WHAT THE EXERCISE ASKS:
Start at the line holding "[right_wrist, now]". Write out that line and each one after it to the end of the data, unchanged.

PROVIDED DATA:
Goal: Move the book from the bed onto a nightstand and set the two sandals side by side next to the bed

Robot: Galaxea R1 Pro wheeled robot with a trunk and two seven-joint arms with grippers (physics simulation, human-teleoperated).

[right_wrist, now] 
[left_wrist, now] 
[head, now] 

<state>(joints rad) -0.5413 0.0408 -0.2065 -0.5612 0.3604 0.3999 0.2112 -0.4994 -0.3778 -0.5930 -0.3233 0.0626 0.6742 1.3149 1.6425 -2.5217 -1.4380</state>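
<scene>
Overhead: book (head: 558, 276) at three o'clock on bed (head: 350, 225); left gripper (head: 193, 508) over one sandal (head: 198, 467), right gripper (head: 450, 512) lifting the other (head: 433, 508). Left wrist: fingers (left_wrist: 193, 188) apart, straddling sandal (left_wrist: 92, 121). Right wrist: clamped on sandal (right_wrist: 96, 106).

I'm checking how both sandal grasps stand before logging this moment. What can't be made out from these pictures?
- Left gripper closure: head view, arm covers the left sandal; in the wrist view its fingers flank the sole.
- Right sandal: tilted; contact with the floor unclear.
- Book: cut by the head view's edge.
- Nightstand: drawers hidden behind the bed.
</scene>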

RESPONSE BOX:
[right_wrist, now] 
[left_wrist, now] 
[head, now] 

<state>(joints rad) -0.5413 0.0408 -0.2065 -0.5612 0.3604 0.3999 0.2112 -0.4994 -0.3778 -0.5930 -0.3233 0.0626 0.6742 1.3149 1.6425 -2.5217 -1.4380</state>
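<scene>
Overhead: book (head: 558, 276) at three o'clock on bed (head: 350, 225); left gripper (head: 193, 508) over one sandal (head: 198, 467), right gripper (head: 450, 512) lifting the other (head: 433, 508). Left wrist: fingers (left_wrist: 193, 188) apart, straddling sandal (left_wrist: 92, 121). Right wrist: clamped on sandal (right_wrist: 96, 106).

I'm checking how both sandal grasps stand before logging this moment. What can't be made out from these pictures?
- Left gripper closure: head view, arm covers the left sandal; in the wrist view its fingers flank the sole.
- Right sandal: tilted; contact with the floor unclear.
- Book: cut by the head view's edge.
- Nightstand: drawers hidden behind the bed.
</scene>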

The response to the exercise is complete.